Outro químico citado pelos entrevistados é o mais vendido no Brasil, com 185 mil toneladas em 2016, o glifosato. Devido a novas evidências científicas internacionais que indicam que este agrotóxico é capaz de causar câncer, há um intenso debate na União Europeia sobre a proibição do químico. Alguns países já começaram a limitar o consumo, com a meta de criar alternativas.
"Observamos o movimento de restringir cada vez mais os produtos perigosos na União Europeia, então nos preocupa que no Brasil vemos o movimento oposto", afirma Carla Bueno, engenheira agrônoma e integrante da Campanha Permanente contra os Agrotóxicos. "Em vez de fortalecer a proteção, a gente está discutindo abrir os registros, facilitar a entrada de produtos perigosos."
'A gente não tem a quem recorrer'
Na comunidade de Tomé, são poucas as perspectivas de melhora. "A gente não tem a quem recorrer. Mas, mesmo sem saber o que fazer, que pelo menos a gente tenha o conhecimento", diz Lucí, que agora acompanha as pesquisas realizadas na região pela Universidade Federal do Ceará, dentro do grupo Tramas, que realiza diversas pesquisas sobre a questão dos agrotóxicos na região.

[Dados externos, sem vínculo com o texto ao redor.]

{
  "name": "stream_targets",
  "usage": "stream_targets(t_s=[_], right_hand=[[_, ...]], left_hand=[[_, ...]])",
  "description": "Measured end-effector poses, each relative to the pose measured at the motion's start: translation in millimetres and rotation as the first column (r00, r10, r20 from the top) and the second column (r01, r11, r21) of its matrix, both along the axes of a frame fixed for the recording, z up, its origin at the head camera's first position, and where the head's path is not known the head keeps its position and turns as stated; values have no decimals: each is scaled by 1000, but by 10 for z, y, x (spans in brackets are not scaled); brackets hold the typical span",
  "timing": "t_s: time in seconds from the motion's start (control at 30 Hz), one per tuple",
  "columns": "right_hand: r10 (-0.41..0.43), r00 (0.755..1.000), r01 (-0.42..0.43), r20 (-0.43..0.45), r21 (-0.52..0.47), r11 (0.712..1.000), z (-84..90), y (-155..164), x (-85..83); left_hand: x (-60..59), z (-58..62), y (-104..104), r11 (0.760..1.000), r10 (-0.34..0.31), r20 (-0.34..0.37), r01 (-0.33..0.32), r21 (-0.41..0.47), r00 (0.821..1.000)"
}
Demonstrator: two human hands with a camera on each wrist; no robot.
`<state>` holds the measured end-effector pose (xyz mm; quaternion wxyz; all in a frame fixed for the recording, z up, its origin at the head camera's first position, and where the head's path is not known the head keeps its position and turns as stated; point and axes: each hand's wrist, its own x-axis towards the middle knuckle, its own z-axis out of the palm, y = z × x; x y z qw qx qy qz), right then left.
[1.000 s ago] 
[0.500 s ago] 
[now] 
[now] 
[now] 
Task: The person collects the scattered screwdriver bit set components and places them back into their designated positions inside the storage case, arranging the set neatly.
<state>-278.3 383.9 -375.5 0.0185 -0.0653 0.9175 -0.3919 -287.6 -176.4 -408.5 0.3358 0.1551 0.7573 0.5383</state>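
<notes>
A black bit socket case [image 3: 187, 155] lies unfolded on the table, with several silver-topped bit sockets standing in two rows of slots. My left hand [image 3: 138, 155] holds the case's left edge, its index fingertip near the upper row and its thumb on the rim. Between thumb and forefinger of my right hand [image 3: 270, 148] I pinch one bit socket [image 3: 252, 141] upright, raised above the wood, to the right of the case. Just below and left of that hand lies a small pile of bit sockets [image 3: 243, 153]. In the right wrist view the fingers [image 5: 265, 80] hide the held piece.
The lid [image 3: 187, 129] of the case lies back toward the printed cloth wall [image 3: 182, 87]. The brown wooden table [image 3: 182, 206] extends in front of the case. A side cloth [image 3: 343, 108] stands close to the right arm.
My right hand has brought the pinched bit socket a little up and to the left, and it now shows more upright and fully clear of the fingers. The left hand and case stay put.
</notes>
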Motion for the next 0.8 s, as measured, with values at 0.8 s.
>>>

O movimento da comunidade contra os agrotóxicos cresceu desde que uma importante liderança local foi assassinada. José Maria Filho, conhecido como Zé Maria do Tomé, foi executado com 17 tiros em abril de 2010. O crime ocorreu um mês depois da aprovação de uma lei municipal em Limoeiro do Norte que proibia a pulverização aérea, mudança pela qual o líder comunitário havia pressionado.
Eu não tenho dúvidas de que os problemas da minha filha vêm dos agrotóxicos
Marcia Xavier, mãe de garota de cinco anos com puberdade precoce
Entre os réus denunciados pelo Ministério Público Estadual, estão empresários do setor de cultivo de frutas da região. A denúncia foi acolhida pela Justiça Estadual, mas a defesa recorreu e o caso ainda não foi julgado. O processo mobiliza movimentos nacionais e internacionais e foi retratado no documentário "Doce Veneno".
Um mês depois da morte de José Maria, a Câmara Municipal revogou a lei que proibia a pulverização na cidade. Hoje, entre as crianças com puberdade precoce, está a neta do líder comunitário.
A filha de José Maria, Marcia Xavier, acompanha com preocupação o desenvolvimento da saúde da sua filha, hoje com cinco anos. "Eu não tenho dúvidas de que os problemas dela vêm dos agrotóxicos" afirma. "Todo mundo daqui sabe dos problemas que eles geram, mas não têm o que fazer para se proteger."